Exercise requirements. Only the lines from the first line of the material below to the line containing "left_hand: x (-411", inclusive, should be copied, each exactly as written.

________________________

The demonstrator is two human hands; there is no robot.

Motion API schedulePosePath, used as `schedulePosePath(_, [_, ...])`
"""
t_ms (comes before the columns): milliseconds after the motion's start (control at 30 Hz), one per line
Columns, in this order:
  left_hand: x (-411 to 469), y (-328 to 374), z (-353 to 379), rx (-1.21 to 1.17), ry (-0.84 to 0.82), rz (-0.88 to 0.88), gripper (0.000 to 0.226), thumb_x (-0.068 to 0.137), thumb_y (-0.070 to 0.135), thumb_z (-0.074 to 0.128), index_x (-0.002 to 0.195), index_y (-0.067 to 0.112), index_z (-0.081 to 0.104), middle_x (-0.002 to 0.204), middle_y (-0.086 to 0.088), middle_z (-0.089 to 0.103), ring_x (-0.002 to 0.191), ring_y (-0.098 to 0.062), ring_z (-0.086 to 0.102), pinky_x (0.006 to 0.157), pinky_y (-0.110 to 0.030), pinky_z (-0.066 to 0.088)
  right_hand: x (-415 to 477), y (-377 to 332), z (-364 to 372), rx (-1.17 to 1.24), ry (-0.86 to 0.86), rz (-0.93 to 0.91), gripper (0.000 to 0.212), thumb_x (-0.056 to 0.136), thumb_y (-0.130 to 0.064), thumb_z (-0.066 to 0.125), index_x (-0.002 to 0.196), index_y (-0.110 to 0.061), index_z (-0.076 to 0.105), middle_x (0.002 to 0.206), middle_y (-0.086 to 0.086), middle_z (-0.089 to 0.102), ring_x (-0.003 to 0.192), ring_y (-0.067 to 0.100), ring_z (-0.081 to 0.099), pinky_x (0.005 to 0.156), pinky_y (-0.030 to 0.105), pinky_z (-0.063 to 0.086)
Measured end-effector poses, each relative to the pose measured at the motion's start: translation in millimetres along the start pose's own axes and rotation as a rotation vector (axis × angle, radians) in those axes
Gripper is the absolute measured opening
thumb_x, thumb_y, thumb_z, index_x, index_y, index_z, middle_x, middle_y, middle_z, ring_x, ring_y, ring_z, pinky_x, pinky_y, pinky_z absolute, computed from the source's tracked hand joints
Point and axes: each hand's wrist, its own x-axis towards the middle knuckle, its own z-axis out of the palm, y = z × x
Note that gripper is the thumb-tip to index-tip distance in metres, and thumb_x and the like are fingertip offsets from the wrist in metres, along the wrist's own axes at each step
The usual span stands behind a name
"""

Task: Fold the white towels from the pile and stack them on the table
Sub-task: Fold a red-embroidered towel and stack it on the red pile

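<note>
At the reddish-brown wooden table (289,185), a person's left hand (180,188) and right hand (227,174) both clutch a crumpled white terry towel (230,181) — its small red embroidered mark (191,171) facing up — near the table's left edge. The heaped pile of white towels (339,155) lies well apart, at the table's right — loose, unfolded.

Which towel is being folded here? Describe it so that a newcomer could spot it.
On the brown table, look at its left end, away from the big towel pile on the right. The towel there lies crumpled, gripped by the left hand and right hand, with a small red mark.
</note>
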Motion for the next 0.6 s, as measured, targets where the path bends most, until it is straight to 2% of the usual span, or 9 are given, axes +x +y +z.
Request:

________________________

Answer to this problem.
The demonstrator is two human hands; there is no robot.

Motion API schedulePosePath, used as `schedulePosePath(_, [_, ...])`
"""
t_ms (comes before the columns): milliseconds after the motion's start (control at 30 Hz), one per line
Columns, in this order:
  left_hand: x (-411 to 469), y (-328 to 374), z (-353 to 379), rx (-1.21 to 1.17), ry (-0.84 to 0.82), rz (-0.88 to 0.88), gripper (0.000 to 0.226), thumb_x (-0.068 to 0.137), thumb_y (-0.070 to 0.135), thumb_z (-0.074 to 0.128), index_x (-0.002 to 0.195), index_y (-0.067 to 0.112), index_z (-0.081 to 0.104), middle_x (-0.002 to 0.204), middle_y (-0.086 to 0.088), middle_z (-0.089 to 0.103), ring_x (-0.002 to 0.191), ring_y (-0.098 to 0.062), ring_z (-0.086 to 0.102), pinky_x (0.006 to 0.157), pinky_y (-0.110 to 0.030), pinky_z (-0.066 to 0.088)

That makes the output complete.